* **Task instructions**: With the pictures removed, please write out every line below exactly as given.

#### Recorded data

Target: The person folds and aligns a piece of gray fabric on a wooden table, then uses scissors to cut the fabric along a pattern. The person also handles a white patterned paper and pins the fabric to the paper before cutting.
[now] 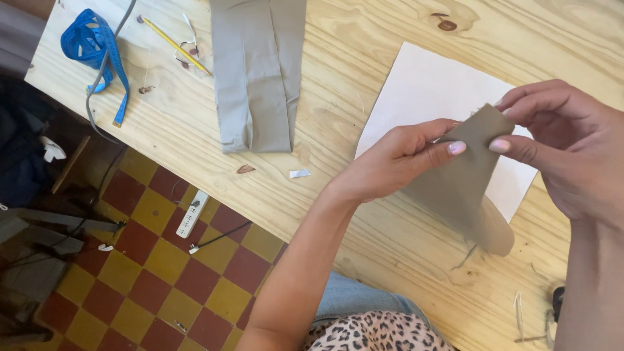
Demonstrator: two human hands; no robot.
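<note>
both hands pinching a small taupe fabric piece (465, 179) above the white paper (422, 97).
left hand (396, 159) and right hand (565, 143) grip its top edge; it looks light and floppy, best held near the corners.

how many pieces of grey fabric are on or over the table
2. One small grey fabric piece is pinched between the left hand and right hand; one folded grey fabric strip lies flat on the table's far side.

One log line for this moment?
left hand: pinching fabric piece | right hand: pinching its top | white paper beneath | folded grey cloth apart
</note>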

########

* **Solution for this exercise**:
Target: The person folds and aligns a piece of gray fabric on a wooden table, then uses scissors to cut the fabric along a pattern. The person also handles a white patterned paper and pins the fabric to the paper before cutting.
[now] 
Demonstrator: two human hands; no robot.
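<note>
both hands pinching a small taupe fabric piece (465, 179) above the white paper (422, 97).
left hand (396, 159) and right hand (565, 143) grip its top edge; it looks light and floppy, best held near the corners.

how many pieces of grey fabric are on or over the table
2. One small grey fabric piece is pinched between the left hand and right hand; one folded grey fabric strip lies flat on the table's far side.

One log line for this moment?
left hand: pinching fabric piece | right hand: pinching its top | white paper beneath | folded grey cloth apart
</note>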

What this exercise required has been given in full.